== Segment start ==
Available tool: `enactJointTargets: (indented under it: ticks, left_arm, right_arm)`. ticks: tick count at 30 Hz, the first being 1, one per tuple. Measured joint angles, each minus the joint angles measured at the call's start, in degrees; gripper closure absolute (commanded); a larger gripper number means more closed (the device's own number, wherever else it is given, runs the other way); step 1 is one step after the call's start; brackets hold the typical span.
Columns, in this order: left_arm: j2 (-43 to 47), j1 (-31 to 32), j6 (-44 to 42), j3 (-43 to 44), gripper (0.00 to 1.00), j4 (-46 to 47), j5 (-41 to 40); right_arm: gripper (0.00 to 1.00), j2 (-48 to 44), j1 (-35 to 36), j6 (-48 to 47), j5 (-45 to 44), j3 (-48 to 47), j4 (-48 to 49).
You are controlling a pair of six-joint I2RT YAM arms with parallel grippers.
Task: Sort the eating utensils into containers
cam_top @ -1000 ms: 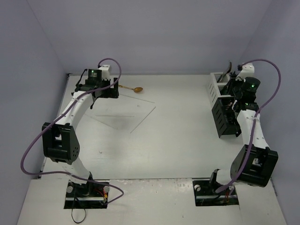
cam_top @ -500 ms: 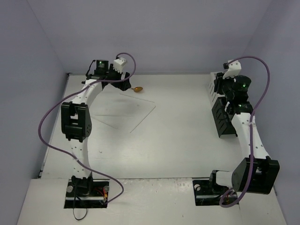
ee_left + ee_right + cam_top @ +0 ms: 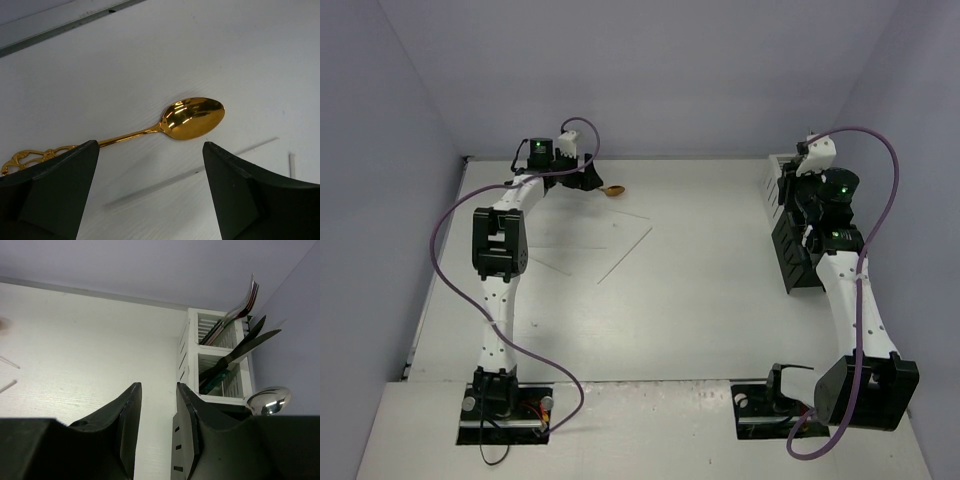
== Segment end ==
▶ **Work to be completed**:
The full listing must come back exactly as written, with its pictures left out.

▶ **Task output**:
Available tool: `enactJointTargets: (indented under it: ticks, left_arm, right_arm)`. ticks: tick count at 30 Hz, the first being 1, one per tuple. Measured joint angles, each minus the joint angles measured at the call's start, in degrees; gripper closure absolute (commanded); a larger gripper number means more closed (the device's own number, wherever else it is given, runs the other way); step 1 is one step after the call's start; brackets hold the typical span.
Columns, in this order: left_arm: j2 (-43 to 47), j1 (-31 to 32), j6 (-44 to 42), j3 (-43 to 44), gripper (0.00 to 1.00), j4 (-46 to 47), j5 (-41 to 40); right_arm: gripper (0.00 to 1.00), j2 (-48 to 44), j1 (-35 to 36), j6 (-48 to 47), j5 (-45 to 44), j3 (-48 to 47), j4 (-48 to 49).
You are controlling a pair of six-joint I2RT YAM arms with parallel grippers.
Task: Sort the eating utensils into containers
cam_top @ -1000 ms: 
cam_top @ -500 ms: 
ee_left + ee_right + cam_top @ +0 ms: 

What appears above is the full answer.